THE PROBLEM:
Show all lines below holding the string "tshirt".

Records from a dataset:
____

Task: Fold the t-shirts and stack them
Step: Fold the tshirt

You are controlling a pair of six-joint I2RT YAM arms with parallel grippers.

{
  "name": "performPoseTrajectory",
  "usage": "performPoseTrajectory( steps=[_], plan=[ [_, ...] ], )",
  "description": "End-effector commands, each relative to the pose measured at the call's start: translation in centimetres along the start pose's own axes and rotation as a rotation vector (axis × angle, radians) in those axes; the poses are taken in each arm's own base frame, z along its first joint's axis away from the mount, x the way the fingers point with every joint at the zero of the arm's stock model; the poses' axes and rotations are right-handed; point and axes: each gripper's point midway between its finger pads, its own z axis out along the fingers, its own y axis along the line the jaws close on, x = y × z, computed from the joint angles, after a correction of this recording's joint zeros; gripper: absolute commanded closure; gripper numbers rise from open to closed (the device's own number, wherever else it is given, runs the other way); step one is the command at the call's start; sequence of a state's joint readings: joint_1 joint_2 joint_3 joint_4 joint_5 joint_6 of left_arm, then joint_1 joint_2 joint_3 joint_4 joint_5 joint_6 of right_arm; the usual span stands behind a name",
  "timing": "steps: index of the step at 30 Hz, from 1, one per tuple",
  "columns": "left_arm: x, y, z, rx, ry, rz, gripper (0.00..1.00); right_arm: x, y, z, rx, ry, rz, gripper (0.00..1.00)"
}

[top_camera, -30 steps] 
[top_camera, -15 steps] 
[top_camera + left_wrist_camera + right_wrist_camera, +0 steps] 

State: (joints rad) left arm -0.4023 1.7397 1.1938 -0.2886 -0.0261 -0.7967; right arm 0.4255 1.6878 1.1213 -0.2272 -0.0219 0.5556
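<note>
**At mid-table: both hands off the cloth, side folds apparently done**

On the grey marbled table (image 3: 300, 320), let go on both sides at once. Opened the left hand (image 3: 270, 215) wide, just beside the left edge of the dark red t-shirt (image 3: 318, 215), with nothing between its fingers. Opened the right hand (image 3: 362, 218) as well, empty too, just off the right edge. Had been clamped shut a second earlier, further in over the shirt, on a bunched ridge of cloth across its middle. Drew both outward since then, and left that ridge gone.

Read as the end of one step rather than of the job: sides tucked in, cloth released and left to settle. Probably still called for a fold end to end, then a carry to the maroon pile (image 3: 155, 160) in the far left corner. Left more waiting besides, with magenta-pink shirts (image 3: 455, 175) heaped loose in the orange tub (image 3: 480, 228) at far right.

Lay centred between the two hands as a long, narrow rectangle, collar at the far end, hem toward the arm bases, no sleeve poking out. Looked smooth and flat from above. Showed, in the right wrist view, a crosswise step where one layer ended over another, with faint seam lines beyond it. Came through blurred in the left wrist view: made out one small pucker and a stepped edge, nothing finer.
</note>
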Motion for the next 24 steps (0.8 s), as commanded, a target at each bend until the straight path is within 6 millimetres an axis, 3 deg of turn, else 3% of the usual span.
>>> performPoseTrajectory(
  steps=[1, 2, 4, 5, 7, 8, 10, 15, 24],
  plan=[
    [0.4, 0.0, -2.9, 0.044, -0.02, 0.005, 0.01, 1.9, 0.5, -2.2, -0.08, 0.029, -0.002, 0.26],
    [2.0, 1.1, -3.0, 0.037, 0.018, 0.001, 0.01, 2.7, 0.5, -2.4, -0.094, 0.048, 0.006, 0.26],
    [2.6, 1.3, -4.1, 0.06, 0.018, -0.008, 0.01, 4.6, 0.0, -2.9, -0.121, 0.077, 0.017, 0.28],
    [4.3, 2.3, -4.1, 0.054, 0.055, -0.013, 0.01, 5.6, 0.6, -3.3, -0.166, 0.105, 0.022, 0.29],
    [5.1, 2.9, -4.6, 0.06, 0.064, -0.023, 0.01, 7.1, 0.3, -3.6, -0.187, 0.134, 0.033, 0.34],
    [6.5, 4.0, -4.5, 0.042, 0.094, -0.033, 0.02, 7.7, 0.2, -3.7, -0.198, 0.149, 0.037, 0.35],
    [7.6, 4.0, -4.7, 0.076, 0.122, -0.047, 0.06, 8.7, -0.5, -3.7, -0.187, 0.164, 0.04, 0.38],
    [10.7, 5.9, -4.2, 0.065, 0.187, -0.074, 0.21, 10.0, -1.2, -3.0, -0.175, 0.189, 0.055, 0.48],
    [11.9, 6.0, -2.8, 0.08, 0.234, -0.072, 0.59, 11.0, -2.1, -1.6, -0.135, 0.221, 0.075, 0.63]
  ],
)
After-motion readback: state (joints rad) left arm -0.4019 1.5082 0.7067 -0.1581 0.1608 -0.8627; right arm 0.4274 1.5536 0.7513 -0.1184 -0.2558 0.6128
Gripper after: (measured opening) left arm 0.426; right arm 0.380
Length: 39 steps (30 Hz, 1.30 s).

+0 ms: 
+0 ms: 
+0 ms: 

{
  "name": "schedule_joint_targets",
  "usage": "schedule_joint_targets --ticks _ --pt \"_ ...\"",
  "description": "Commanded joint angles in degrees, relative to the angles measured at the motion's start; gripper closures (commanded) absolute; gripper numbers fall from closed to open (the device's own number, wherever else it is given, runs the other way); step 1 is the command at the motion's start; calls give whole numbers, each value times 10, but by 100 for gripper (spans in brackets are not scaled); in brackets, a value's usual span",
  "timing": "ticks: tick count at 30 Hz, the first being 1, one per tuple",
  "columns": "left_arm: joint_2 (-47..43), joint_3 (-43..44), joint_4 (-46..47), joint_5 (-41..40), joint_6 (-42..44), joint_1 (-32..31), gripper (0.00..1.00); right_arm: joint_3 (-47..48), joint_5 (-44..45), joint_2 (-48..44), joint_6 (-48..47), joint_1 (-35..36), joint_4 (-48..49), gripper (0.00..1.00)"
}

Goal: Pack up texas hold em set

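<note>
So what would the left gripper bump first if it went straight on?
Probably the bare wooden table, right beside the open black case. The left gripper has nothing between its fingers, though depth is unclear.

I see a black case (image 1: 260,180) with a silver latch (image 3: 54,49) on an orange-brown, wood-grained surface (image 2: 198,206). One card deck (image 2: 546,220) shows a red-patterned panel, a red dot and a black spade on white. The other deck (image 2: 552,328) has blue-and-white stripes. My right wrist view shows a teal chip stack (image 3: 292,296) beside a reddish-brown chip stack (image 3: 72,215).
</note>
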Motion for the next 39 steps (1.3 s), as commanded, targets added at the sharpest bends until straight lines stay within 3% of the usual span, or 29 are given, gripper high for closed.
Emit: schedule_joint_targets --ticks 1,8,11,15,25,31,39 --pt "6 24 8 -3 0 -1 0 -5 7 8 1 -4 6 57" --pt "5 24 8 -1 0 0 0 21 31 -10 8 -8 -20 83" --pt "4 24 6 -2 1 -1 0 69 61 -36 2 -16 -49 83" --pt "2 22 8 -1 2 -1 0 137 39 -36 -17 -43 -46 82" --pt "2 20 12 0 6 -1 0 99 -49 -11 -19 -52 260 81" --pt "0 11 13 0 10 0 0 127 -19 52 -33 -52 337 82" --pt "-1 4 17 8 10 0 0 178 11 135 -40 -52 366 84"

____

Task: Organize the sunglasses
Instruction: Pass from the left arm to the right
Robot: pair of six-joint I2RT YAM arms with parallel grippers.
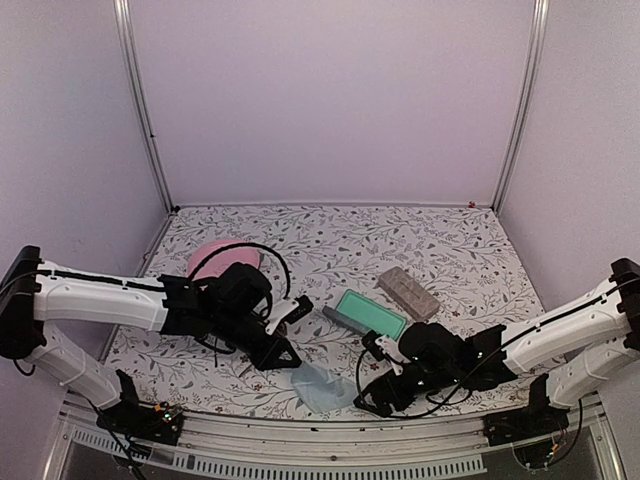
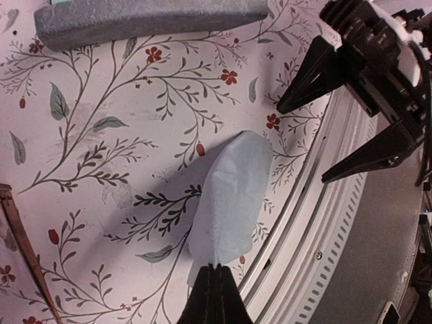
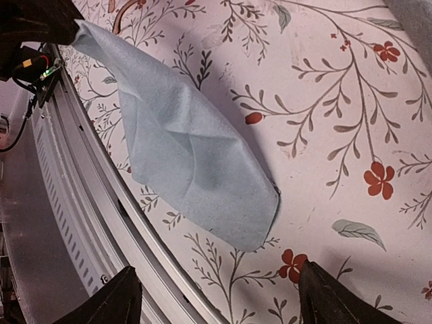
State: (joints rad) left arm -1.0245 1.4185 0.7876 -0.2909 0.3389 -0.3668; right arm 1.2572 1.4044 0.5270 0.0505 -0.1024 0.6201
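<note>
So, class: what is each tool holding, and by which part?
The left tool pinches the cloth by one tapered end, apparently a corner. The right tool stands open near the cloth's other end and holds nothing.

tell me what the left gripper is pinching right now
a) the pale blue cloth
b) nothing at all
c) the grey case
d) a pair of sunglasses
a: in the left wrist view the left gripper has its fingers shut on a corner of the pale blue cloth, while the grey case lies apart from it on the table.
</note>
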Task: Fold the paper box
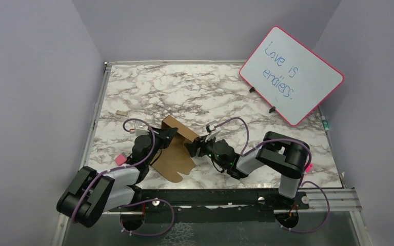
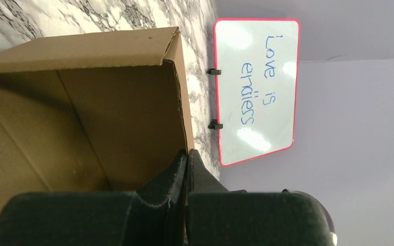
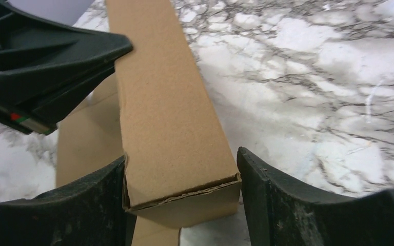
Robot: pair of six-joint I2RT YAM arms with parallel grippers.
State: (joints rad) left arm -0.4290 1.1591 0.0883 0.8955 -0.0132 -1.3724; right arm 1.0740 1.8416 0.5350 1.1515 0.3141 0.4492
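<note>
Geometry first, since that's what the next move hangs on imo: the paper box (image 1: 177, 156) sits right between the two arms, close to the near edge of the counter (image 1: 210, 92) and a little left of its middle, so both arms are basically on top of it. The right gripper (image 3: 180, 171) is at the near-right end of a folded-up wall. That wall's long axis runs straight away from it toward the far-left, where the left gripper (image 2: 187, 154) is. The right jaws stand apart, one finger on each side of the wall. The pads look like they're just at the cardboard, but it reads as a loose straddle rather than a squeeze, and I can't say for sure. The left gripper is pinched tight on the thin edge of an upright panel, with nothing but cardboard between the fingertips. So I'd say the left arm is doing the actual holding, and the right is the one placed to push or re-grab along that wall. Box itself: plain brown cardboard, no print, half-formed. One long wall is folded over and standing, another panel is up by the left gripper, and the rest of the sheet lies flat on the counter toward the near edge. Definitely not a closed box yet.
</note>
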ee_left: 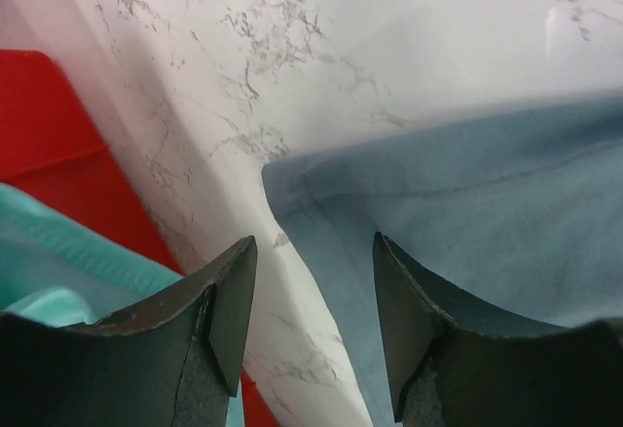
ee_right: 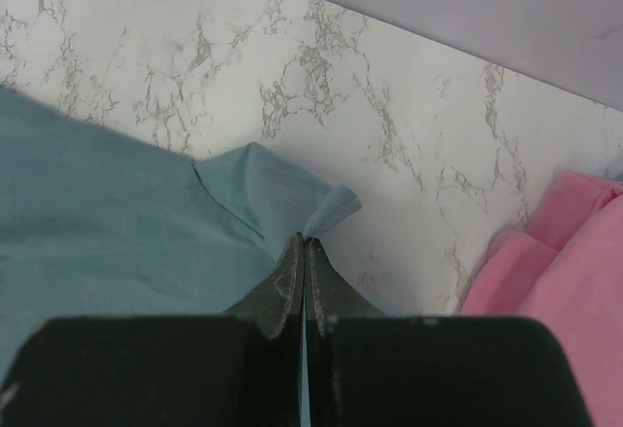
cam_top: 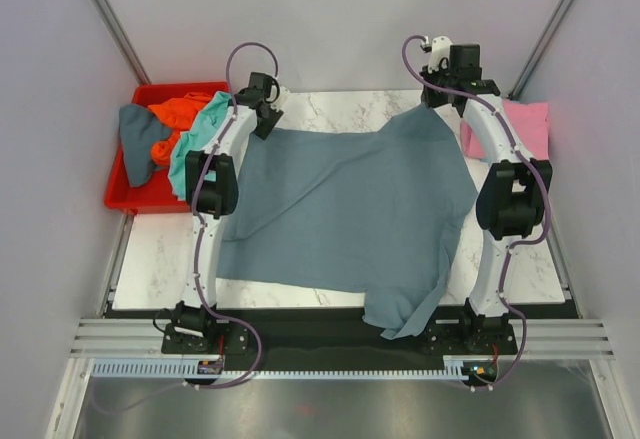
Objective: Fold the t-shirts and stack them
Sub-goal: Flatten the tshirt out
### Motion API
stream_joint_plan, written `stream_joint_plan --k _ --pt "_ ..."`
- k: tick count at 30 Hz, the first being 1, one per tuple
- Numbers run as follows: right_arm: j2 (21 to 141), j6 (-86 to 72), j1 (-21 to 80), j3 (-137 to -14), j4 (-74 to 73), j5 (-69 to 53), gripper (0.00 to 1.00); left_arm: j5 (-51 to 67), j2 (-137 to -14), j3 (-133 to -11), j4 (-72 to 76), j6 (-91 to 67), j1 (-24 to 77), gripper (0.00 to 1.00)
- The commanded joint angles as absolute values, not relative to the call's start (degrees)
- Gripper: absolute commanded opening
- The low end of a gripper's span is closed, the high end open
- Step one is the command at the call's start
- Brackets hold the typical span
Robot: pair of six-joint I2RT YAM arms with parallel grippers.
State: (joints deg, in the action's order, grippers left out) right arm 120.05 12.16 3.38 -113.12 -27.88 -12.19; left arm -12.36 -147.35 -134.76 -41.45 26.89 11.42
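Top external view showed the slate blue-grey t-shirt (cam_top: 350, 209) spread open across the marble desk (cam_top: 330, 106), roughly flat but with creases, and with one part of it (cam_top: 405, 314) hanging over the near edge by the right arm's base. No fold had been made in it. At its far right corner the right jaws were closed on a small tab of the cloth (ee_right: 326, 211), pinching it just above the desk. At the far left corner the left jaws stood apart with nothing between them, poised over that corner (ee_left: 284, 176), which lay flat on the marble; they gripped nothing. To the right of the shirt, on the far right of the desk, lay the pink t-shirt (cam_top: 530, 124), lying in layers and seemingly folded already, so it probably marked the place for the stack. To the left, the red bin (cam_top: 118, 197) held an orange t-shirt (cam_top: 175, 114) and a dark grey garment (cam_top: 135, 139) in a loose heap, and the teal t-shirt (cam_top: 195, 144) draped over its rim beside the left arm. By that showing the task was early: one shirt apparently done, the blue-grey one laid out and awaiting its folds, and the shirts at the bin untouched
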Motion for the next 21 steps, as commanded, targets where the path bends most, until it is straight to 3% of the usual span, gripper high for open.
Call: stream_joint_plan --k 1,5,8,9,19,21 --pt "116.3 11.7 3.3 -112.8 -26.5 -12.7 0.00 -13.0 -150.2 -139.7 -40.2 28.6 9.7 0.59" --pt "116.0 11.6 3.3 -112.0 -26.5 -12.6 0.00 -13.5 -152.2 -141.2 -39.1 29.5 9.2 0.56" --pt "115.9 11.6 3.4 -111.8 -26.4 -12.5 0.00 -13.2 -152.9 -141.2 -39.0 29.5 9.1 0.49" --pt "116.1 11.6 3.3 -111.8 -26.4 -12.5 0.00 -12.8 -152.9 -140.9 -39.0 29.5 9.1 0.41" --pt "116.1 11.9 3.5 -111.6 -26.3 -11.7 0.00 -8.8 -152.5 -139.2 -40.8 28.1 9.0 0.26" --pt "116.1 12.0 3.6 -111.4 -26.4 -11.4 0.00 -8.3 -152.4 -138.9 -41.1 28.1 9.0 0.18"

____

RESPONSE BOX:
Step: Fold the tshirt
Sub-goal: Flatten the tshirt out

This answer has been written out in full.